The fact is that SBF routinely threw his weight behind the concept of technological innovation, which is central to EA, and used it to spend massive sums of money promoting cryptocurrencies, to involve tens of millions of additional people into a high-tech industry with an inevitable net loss for the vast majority of participants, since the vast majority of participants were totally unprepared and incapable of fending for themselves in the murky world of cryptocurrency. The scale that tens of millions of people were operating at were “I heard about FTX from a commercial, I heard about FTX from the stadium getting renamed, so I think I’ll try it out” and that’s a scale that’s too small to let a single individual get the information they need for a seat at the table. When billions of dollars move like that, it’s one of the oldest indicators that an industry is not getting its investment inflows from investors who can actually forecast future profitability. The fact that cyptocurrencies have historically tended to quintuple in value, multiple times per decade, is by far the most attractive element in the minds of the masses; if it merely outperformed stock by 1.5x or 2x then that would not be nearly enough to compensate for the vagueness and doubt that any ordinary person would have.

A big takeaway from this super bowl commercial is that willingness of SBF and FTX to optimize for crypto at all costs, including knowingly and deliberately exposing EA to the risk of reputation loss, months in advance. Dustin Moscovitz doesn’t do this, his investment porfolio has around as much crypto as anyone else on Wall Street nowadays.

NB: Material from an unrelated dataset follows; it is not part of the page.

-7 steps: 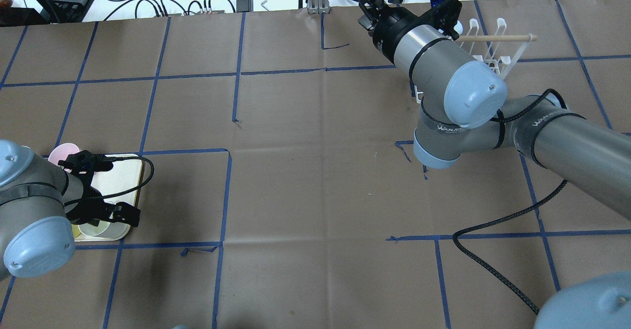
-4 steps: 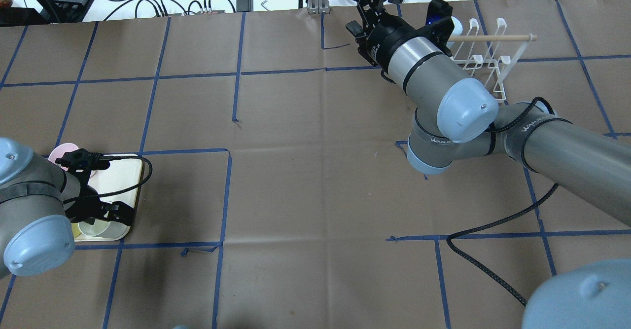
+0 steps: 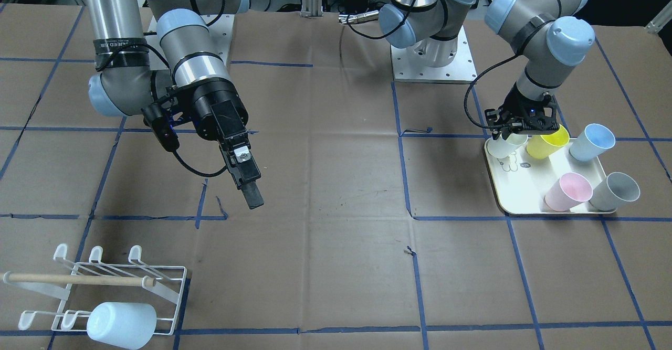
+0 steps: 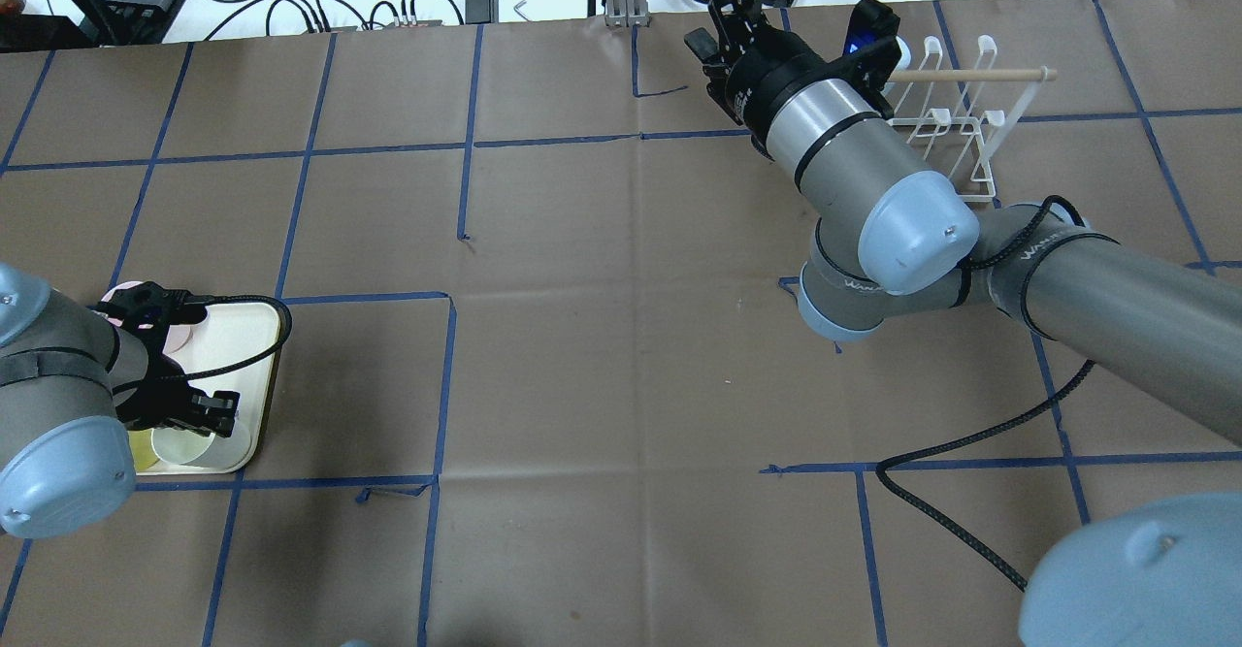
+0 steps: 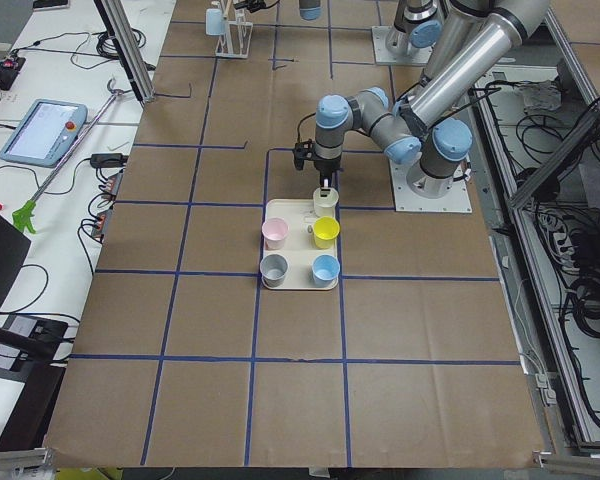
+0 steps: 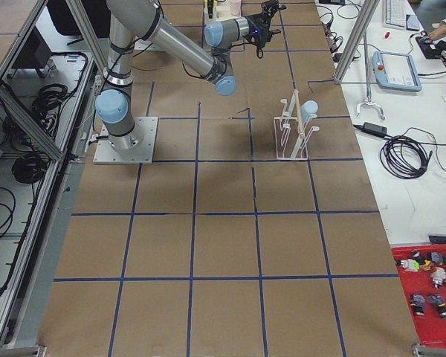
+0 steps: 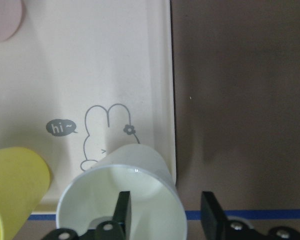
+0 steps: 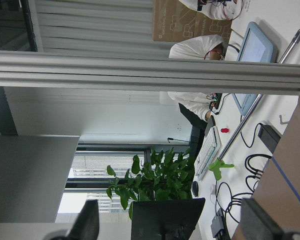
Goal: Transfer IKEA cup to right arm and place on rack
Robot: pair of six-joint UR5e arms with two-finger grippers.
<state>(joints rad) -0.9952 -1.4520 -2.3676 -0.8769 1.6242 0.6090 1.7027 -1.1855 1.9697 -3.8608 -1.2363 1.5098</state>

Peter Thiel’s criticism of Warren Buffet in April was probably just some dispute between him and Warren Buffet, and he’s not currently affiliated with EA anyway. Even Eliezer Yudkowsky (not a billionaire) refuses to talk about cryptocurrency, no matter how many people pester him about it. They weren’t willing to throw their weight behind the dream that cryptocurrencies will replace normal currencies and commodities and multiply the early-adopters balances by 100x, and they certainly weren’t willing to wager EA on that dream.

SBF was not like that. There were clear warning signs that he was risking EA for the future of cryptocurrencies, not risking cryptocurrencies for the future of EA.